O evangelho segundo a primeira garota que está sentada ali na fila

O evangelho segundo a primeira garota que está sentada ali na fila

A semana é santa, ninguém é santo e quem anda à flor da pele é o danado-do-capeta. Recos do exército brasileiro fuzilaram com 80 tiros um brasileiro-de-cor que trafegava com a família pela Rua da Amargura, no Rio, um trajeto que ele conhecia de cor e salteado. O capô ficou todo perfurado. Abilolados, os caras da polícia técnico-científica xingavam a todo instante sempre que perdiam a conta dos buracos na lataria. “Pra que tanto tiro assim? Pra que tanto preto assim?”. O major ficou bastante irritado com o destacamento. “Dos males, o menor, senhor”, minimizou o cabo. “Poderia ter sido um Monza com uma loira dentro.” Caiu um toró de arrancar tatu da toca. Choveu mais sangue numa tarde do que o esperado para o mês inteiro. A enchente de coágulos entupiu os bueiros e o povo da cidade submersa emergiu noutras prioridades, como tirar o próprio cu da reta.

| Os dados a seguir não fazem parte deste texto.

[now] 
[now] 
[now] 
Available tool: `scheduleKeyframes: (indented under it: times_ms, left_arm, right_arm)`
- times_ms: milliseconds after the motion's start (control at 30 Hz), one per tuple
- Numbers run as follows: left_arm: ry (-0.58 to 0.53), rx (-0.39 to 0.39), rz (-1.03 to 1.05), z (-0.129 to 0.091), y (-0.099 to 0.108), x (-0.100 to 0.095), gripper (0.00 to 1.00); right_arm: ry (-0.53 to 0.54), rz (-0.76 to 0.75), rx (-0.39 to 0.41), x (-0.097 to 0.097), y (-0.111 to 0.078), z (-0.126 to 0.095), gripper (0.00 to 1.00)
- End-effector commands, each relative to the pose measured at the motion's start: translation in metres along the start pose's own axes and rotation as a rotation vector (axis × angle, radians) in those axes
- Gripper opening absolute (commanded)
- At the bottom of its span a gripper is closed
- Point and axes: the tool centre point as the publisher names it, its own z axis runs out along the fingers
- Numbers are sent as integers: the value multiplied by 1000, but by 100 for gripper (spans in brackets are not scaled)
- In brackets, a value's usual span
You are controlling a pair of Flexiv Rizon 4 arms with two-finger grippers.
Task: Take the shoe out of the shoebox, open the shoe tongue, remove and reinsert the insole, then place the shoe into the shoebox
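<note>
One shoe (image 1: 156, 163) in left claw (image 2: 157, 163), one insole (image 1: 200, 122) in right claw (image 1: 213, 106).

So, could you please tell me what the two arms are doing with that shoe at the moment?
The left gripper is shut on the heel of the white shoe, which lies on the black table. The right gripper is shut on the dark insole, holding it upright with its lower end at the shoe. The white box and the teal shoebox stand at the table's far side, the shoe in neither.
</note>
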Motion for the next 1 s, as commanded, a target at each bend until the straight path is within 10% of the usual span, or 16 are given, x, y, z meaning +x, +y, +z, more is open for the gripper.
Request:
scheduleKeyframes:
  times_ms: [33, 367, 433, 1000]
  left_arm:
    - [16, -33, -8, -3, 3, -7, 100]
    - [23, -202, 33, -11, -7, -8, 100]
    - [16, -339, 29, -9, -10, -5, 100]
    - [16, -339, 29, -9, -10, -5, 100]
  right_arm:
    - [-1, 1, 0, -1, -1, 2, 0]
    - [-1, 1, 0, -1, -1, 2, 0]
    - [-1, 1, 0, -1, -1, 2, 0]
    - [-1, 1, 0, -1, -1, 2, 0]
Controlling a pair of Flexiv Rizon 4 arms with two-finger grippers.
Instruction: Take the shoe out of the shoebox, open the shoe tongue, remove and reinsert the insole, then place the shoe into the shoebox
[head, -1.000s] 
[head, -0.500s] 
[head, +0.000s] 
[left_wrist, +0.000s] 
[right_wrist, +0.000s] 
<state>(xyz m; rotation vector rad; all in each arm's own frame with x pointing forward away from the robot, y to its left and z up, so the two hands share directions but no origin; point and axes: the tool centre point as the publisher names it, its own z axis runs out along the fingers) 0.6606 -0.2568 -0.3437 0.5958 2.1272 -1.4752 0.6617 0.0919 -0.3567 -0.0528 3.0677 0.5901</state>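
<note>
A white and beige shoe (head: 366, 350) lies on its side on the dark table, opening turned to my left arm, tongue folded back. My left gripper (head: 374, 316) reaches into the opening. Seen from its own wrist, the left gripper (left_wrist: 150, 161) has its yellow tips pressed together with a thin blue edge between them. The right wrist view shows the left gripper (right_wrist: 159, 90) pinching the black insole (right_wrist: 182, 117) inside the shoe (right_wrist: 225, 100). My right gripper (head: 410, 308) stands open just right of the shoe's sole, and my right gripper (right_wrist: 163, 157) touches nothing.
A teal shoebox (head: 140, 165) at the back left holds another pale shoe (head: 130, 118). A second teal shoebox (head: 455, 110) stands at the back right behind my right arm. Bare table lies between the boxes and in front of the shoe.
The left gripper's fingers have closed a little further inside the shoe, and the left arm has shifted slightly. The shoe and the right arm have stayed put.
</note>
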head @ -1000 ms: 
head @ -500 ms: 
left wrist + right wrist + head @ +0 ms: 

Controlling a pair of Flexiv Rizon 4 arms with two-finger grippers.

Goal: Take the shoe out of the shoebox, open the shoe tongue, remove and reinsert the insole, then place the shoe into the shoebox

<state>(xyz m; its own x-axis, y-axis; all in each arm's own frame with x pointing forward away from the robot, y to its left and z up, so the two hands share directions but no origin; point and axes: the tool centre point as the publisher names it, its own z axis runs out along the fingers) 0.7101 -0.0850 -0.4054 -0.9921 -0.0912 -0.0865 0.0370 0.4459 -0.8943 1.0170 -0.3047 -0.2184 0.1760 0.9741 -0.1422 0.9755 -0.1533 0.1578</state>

Não é o fim da picada, mas, ele está próximo e a quaresma, quem diria, já tá terminando. Eu como carne de porco, ardo no inferno, mas, não engulo essa história. Ando caidinho pela Venusdete. Mais do que por pudim. Isso pode parecer insignificante, mas, não é. Não para um aficionado por sobremesas. Ela era a primeira garota sentada ali na fila do galpão de tratores em Mandagastar. Fizemos um show e tanto naquela noite. Raul e os Inauditos. Tinha uns 30 caipiras na plateia, nuvens de grilos e muita bosta de vaca. Encorajada a subir na carroceria do caminhão até a coxia improvisada com baixeiros, ela pediu “Toca, Raul”. Daí eu toquei uma pra ela. Foi foda. O amor é uma coisa foda, vocês já sabem. Desde então, sentimos aquela química de que tanto falam os engenheiros químicos e passamos a trocar os fluidos, a entrosar os micróbios e a ludibriar os gametas.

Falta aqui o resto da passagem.